Ouch. It's painful. Friedersdorf's piece is pretty good as an examination of Limbaugh. However, his conclusion is unintentionally hilarious, all the more so because of the self-contradiction and lack of self-awareness. He quotes the liberal critique verbatim, "True conservatives cannot fail, they can only be failed," and this is intended as a criticism of Limbaugh, yet he closes by writing "I'm not sure what to call it. But it isn't deserving of the name conservatism." In other words, for Friedersdorf… True conservatism cannot fail, it can only be failed. Friedersdorf appears honestly oblivious that he's embraced exactly the same ideology he's just criticized in Limbaugh. And he's similarly tribal, just about his own subset of conservatism, which has always had far, far more in common with Limbaugh than not. Oh sure, Friedersdorf may be better read, and somewhat more thoughtful, and fancies himself an intellectual, even though his views are completely (laughably) predictable for someone of his demographic and background. (The resulting stew consists of a few reality-based but banal notions and a great number of fantasy-based conservative/libertarian views, with a sprinkle of cosmetic contrarianism on top to win "no clique" cred with the McArdle and Sullivan clique.) Of course Sullivan praised and promoted the piece, because it allows them both to pretend that conservatism was once pure and only recently despoiled.

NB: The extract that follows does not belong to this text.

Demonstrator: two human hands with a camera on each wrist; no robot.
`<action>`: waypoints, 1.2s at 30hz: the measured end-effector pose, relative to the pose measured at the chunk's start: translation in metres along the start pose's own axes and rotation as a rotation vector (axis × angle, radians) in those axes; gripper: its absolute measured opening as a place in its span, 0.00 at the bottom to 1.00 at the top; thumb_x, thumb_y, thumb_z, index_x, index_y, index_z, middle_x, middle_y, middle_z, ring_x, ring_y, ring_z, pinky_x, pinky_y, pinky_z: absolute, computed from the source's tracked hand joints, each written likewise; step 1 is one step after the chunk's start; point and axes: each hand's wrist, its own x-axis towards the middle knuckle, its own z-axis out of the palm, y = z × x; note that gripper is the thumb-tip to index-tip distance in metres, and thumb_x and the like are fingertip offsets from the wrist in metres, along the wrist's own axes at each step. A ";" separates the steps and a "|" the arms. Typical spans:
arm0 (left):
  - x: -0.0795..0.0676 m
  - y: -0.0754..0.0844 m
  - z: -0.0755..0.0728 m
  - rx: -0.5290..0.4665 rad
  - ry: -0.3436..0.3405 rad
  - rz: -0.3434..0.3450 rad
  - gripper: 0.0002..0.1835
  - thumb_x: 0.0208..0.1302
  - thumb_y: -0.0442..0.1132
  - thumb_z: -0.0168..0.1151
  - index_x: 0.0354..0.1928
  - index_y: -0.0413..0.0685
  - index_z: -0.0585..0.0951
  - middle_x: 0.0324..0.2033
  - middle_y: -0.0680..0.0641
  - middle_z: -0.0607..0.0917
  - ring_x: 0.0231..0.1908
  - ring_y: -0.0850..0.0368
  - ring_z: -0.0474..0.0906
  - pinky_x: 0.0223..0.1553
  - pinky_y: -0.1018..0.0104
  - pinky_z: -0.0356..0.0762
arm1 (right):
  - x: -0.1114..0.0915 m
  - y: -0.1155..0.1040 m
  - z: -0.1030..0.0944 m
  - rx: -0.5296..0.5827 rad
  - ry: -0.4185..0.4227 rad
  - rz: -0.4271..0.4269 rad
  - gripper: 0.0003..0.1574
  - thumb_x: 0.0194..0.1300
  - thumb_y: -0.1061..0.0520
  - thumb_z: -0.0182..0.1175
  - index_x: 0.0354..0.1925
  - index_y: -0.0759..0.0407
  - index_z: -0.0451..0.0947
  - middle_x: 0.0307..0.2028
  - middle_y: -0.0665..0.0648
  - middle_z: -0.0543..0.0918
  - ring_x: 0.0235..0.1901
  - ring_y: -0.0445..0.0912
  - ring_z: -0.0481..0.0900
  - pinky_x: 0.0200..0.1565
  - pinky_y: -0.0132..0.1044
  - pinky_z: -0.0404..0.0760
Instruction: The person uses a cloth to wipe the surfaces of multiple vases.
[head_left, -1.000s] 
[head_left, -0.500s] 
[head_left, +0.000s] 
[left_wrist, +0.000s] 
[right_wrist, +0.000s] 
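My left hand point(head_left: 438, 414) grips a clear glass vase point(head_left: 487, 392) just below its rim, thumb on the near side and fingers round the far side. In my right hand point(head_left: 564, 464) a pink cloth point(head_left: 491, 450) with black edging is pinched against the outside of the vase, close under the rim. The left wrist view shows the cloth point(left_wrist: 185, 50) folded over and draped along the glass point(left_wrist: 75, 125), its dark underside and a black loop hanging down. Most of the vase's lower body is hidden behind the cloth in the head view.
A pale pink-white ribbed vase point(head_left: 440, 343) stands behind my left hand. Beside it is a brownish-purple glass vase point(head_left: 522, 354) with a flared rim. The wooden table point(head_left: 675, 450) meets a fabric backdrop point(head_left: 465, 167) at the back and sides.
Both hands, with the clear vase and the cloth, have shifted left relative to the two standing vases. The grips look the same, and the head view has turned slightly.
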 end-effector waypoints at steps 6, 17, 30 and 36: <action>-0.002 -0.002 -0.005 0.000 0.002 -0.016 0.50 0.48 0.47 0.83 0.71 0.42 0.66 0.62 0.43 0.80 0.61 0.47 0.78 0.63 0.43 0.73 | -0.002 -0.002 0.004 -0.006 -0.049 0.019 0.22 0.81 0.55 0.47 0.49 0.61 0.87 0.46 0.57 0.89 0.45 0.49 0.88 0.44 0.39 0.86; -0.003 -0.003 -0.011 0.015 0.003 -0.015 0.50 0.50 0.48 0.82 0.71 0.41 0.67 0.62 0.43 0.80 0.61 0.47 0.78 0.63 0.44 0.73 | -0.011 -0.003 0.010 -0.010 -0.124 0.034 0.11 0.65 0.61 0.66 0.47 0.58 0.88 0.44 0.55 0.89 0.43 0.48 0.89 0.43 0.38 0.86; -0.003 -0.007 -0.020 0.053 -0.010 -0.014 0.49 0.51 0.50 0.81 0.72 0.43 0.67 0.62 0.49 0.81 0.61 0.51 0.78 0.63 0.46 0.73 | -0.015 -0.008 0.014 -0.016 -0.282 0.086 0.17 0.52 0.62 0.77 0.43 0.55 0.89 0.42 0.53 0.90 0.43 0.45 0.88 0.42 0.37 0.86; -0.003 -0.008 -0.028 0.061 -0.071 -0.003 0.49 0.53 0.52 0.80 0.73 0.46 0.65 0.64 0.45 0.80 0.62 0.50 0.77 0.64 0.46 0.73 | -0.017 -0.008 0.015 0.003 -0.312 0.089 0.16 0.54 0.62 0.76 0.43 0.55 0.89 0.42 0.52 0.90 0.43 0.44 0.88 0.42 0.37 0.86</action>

And that leads us to the other huge thing both Friedersdorf and Sullivan omit – context. Friedersdorf's discussion of Limbaugh is pretty good, but his critique is old and well-worn outside his clique. It's probably true that more people now notice David Brooks, Paul Ryan and Rand Paul (and their failings) than did before. The same isn't true of Limbaugh. Gingrich is the runner-up, I suppose, but really no conservative figure has been more consistently, heavily, and accurately criticized than Limbaugh over the past 30 years. The criticisms and the basis for them – that he's a liar, that he's a tribal partisan, that he's a bully – have not been a secret. Limbaugh's been profiled in major news outlets. Al Franken wrote a bestseller detailing Limbaugh's lies, hypocrisy and overall shtick. FAIR and Media Matters have chronicled hundreds if not thousands of Limbaugh's lies and his overall conduct. Conservatives have defended Limbaugh (or at least stood by him) for the same reason Limbaugh defended Thomas – because he was on their team and they thought it pissed off liberals. Friedersdorf can at least claim relative youth as a partial excuse, but Sullivan was active in American politics at the time Anita Hill spoke out against Clarence Thomas. He's been active in politics throughout the reign of Limbaugh, and would have heard the critiques against him. Where's Sullivan's discussion of what he thought and did then, and what he thinks now?

Here's an alternative formulation: "True" conservatives always ask that they, and conservatism, be judged on a curve. (And the media usually obliges, manufacturing conservative "responsible adults" who couldn't compete otherwise.) G'Night.